Cary Harris

No. 47
- Position: Defensive back

Personal information
- Born: March 22, 1987 (age 38) Los Angeles, California, U.S.
- Height: 6 ft 0 in (1.83 m)
- Weight: 180 lb (82 kg)

Career information
- High school: Notre Dame (Sherman Oaks, California)
- College: Southern California
- NFL draft: 2009: 6th round, 183rd overall pick

Career history
- Buffalo Bills (2009–2010); Minnesota Vikings (2010)*; Cincinnati Bengals (2010)*; New York Giants (2011)*; Edmonton Eskimos (2013)*;
- * Offseason and/or practice squad member only
- Stats at Pro Football Reference

= Cary Harris =

American football player (born 1987)

Cary Harris (born March 22, 1987) is an American former professional football safety. He was selected by the Buffalo Bills in the sixth round of the 2009 NFL draft. He played college football at Southern California as a cornerback.

Harris was also a member of the Minnesota Vikings, Cincinnati Bengals, New York Giants, and Edmonton Eskimos.

==Early life==
Harris prepped at Notre Dame High School in Sherman Oaks, California where he played running back and cornerback and ran a 10.75 100 meter dash in track.

==College career==
Harris was a three-year starter between 2006 and 2008. He played reserve in 2005. He was a two-time All-Pac-10 honorable mention player in 2007 and 2008 and was considered a top cornerback for the 2009 NFL draft.

Harris was one of twelve USC players invited to the 2009 NFL Scouting Combine that season.

==Professional football==

===Buffalo Bills===
Harris was drafted by the Buffalo Bills in the sixth round (183rd overall) of the 2009 NFL draft. He was waived during final cuts on September 5, 2009, but was re-signed to the team's practice squad on September 6. He was promoted to the active roster on November 20, and recorded two interceptions in the final game of the 2009 season against the Indianapolis Colts.
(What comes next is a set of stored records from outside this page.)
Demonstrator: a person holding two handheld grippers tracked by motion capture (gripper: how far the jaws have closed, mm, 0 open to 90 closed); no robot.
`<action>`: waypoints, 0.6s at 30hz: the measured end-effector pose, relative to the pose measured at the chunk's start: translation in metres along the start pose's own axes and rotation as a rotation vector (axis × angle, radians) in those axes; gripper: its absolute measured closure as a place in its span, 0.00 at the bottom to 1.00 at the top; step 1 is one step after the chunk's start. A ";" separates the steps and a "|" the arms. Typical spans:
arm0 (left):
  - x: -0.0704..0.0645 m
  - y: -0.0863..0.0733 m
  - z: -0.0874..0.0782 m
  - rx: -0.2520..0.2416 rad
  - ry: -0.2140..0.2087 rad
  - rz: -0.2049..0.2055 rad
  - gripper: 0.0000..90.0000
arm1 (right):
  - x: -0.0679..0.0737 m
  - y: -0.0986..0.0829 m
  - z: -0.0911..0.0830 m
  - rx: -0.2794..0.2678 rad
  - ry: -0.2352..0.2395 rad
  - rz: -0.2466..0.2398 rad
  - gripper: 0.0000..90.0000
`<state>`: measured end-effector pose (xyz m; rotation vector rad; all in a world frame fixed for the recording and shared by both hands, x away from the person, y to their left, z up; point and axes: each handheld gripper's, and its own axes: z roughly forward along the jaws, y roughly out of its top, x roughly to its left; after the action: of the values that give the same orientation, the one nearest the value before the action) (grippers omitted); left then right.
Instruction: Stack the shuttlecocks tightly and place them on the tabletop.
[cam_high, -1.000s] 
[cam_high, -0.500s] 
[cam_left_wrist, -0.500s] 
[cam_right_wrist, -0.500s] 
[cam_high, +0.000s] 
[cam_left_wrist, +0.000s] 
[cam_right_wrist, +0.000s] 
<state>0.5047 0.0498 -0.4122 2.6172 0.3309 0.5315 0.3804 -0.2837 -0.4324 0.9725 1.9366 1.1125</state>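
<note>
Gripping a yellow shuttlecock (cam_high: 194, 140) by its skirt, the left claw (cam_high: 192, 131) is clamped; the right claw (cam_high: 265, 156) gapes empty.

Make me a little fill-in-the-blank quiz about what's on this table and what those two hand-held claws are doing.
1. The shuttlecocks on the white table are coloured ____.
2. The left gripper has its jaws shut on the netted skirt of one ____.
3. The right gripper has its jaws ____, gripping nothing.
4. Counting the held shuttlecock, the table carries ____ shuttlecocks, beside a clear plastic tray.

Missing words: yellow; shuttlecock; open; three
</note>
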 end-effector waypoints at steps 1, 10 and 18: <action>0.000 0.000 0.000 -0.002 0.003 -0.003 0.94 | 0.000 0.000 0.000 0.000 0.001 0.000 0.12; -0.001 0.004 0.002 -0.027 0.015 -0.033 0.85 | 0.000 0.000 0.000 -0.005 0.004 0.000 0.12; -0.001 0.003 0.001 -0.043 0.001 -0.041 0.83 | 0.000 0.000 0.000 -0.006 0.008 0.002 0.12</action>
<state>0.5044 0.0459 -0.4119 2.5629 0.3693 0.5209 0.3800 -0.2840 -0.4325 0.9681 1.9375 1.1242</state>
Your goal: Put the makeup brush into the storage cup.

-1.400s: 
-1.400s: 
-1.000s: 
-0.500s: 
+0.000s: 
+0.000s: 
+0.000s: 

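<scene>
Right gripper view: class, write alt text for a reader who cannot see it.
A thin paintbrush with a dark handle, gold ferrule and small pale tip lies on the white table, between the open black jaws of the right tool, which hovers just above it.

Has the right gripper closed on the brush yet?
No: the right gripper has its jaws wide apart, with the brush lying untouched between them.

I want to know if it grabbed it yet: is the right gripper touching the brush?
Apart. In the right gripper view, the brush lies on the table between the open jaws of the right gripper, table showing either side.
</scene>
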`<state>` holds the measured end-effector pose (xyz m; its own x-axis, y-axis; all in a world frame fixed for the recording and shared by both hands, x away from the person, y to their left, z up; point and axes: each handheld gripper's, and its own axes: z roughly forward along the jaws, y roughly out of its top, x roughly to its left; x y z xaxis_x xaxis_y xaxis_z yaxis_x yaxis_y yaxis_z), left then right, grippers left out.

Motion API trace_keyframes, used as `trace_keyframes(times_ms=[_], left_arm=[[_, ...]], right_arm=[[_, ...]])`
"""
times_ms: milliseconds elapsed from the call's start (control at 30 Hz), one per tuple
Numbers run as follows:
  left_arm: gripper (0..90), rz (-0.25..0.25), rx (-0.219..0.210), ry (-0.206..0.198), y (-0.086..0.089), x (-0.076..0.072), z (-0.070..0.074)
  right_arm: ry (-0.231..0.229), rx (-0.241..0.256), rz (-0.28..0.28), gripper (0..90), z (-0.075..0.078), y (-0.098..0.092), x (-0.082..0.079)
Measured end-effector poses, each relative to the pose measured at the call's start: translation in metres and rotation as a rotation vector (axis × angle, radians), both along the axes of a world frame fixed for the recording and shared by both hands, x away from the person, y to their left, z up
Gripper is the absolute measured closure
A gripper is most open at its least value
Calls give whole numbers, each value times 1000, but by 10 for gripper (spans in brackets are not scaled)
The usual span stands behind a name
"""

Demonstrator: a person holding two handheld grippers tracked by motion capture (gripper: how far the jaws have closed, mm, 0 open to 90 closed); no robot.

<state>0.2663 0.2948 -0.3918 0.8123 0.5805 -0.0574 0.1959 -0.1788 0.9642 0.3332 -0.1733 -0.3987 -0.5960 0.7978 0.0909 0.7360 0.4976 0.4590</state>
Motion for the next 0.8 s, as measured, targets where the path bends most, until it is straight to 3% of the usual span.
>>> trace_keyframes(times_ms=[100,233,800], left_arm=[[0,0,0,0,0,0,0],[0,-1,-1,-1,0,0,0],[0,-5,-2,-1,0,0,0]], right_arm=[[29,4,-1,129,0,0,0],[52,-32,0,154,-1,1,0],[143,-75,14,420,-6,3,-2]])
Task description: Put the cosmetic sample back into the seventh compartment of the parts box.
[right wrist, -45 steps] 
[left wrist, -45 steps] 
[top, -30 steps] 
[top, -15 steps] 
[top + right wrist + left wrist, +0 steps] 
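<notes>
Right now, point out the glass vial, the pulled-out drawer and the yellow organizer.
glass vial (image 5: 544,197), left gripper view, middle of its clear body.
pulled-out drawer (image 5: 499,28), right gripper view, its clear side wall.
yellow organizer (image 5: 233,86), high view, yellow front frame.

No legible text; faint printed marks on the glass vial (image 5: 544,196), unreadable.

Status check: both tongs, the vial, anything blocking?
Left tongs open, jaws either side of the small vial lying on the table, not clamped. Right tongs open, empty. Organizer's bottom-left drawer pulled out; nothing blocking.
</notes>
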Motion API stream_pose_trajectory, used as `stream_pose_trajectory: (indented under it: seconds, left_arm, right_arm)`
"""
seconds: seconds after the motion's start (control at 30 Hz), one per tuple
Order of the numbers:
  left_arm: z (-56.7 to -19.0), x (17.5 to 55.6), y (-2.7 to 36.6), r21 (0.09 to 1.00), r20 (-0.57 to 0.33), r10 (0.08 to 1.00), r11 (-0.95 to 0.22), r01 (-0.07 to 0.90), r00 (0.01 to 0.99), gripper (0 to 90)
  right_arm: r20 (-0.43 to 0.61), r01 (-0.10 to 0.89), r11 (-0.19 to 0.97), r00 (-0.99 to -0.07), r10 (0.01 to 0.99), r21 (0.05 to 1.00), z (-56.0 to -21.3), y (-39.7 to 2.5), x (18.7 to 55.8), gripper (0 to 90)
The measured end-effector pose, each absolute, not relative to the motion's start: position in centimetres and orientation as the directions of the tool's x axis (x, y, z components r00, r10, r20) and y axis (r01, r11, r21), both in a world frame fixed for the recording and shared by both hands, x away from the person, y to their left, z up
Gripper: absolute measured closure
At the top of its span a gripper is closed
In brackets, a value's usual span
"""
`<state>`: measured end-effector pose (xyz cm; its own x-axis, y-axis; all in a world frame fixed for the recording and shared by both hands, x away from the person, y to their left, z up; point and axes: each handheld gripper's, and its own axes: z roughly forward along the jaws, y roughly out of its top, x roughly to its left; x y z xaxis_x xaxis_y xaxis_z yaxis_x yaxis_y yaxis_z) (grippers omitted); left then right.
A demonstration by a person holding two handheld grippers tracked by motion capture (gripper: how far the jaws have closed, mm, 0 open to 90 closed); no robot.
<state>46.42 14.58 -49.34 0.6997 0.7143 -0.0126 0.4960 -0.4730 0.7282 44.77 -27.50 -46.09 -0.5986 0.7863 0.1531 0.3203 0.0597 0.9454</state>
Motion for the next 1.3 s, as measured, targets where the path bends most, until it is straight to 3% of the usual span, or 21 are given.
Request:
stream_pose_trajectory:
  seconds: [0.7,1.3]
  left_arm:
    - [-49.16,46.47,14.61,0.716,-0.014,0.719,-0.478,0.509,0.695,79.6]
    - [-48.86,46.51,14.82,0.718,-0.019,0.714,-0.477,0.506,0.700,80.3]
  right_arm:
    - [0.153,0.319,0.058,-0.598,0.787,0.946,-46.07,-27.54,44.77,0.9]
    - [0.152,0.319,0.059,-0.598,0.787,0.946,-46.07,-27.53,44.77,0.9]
He was re-signed on March 29, 2010.

He was released by the Bills on October 22, 2010, and worked out for the Philadelphia Eagles shortly afterward, but was not offered a contract.

===Minnesota Vikings===
On November 24, 2010, Harris was signed to the Minnesota Vikings' practice squad, but was released on December 1.

===Cincinnati Bengals===
Harris was signed to the Cincinnati Bengals' practice squad on December 14, 2010.

===New York Giants===
Harris signed a reserve/future contract with the New York Giants on January 13, 2011. He was waived/injured on August 16 and later reverted to injured reserve. He was released with an injury settlement on August 28.

===Edmonton Eskimos===
Harris later signed with the Edmonton Eskimos. He was released on June 23, 2013.

==Coaching career==
Harris currently is the head football coach at Calabasas High School, (Calabasas, California).